> [Instructions to follow]
Reproduce exactly the lines from the top of the records below through the line holding "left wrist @".

============

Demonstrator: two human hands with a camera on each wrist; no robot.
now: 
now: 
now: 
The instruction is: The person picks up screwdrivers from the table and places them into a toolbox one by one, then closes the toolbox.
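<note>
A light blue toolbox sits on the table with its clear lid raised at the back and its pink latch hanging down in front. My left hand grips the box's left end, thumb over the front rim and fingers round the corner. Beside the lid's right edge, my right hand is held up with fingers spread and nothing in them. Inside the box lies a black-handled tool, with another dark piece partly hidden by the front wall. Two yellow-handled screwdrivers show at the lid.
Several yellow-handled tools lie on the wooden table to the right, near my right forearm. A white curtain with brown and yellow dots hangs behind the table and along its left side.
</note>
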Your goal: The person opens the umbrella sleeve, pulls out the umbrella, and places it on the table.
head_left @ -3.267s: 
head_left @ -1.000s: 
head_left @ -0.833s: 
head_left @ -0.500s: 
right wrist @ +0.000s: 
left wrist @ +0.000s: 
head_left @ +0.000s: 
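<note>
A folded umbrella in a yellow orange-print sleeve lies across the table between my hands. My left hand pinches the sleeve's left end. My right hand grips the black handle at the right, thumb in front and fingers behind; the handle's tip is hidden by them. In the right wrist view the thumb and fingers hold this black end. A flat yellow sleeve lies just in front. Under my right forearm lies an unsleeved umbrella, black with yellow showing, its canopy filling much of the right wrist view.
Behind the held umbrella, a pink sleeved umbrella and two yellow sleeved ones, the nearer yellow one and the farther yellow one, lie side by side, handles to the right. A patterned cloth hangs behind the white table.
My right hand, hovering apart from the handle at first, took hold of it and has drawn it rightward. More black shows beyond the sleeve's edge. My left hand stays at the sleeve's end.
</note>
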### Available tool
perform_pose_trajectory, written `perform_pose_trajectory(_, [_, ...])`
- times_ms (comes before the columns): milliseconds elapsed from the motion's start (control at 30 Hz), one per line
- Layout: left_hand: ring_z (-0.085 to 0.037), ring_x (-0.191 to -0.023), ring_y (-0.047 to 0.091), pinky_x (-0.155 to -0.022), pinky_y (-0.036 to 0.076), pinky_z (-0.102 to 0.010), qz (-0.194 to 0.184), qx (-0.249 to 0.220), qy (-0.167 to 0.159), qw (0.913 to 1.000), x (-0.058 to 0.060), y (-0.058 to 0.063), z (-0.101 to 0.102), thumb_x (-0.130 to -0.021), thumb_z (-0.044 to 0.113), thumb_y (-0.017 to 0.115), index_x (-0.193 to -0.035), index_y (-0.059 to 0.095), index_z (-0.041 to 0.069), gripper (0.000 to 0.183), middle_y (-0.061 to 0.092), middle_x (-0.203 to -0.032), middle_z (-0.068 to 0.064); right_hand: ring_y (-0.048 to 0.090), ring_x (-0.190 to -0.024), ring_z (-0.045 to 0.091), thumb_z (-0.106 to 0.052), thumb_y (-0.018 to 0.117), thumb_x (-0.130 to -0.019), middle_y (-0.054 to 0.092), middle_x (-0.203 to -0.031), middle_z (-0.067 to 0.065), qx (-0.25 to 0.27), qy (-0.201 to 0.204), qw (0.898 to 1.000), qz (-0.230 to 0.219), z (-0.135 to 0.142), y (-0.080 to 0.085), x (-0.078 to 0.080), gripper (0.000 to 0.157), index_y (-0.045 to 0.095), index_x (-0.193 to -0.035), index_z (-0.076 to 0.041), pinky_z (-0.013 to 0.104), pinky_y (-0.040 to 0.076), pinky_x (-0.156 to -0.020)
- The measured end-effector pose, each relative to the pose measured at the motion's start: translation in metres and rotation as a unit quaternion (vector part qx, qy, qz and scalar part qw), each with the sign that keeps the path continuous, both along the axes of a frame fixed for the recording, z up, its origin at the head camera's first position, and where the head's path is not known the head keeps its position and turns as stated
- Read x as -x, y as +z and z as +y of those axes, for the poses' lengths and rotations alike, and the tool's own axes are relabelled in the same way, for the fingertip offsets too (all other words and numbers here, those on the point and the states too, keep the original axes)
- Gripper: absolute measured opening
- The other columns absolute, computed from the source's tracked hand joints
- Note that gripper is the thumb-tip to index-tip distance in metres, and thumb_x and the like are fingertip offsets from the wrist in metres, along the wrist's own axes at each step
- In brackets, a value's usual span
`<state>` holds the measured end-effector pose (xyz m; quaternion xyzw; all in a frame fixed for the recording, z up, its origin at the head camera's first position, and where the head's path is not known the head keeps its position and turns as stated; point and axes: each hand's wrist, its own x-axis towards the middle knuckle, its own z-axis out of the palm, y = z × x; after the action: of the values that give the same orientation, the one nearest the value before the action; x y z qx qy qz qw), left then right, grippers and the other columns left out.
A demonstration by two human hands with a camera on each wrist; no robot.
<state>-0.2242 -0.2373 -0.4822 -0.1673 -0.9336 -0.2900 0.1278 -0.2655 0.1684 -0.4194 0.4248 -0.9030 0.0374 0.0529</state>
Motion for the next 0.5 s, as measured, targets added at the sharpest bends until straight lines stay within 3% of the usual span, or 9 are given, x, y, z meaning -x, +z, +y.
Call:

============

> [Solution to this task]
Demonstrator: two human hands with a camera on each wrist; no robot.
now: 
now: 
now: 
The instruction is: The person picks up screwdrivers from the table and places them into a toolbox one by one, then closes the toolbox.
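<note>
A light blue toolbox sits on the table with its clear lid raised at the back and its pink latch hanging down in front. My left hand grips the box's left end, thumb over the front rim and fingers round the corner. Beside the lid's right edge, my right hand is held up with fingers spread and nothing in them. Inside the box lies a black-handled tool, with another dark piece partly hidden by the front wall. Two yellow-handled screwdrivers show at the lid.
Several yellow-handled tools lie on the wooden table to the right, near my right forearm. A white curtain with brown and yellow dots hangs behind the table and along its left side.
</note>
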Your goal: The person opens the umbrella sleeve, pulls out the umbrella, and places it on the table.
head_left @ -3.267s: 
head_left @ -1.000s: 
head_left @ -0.833s: 
head_left @ -0.500s: 
right wrist @ +0.000s: 
left wrist @ +0.000s: 

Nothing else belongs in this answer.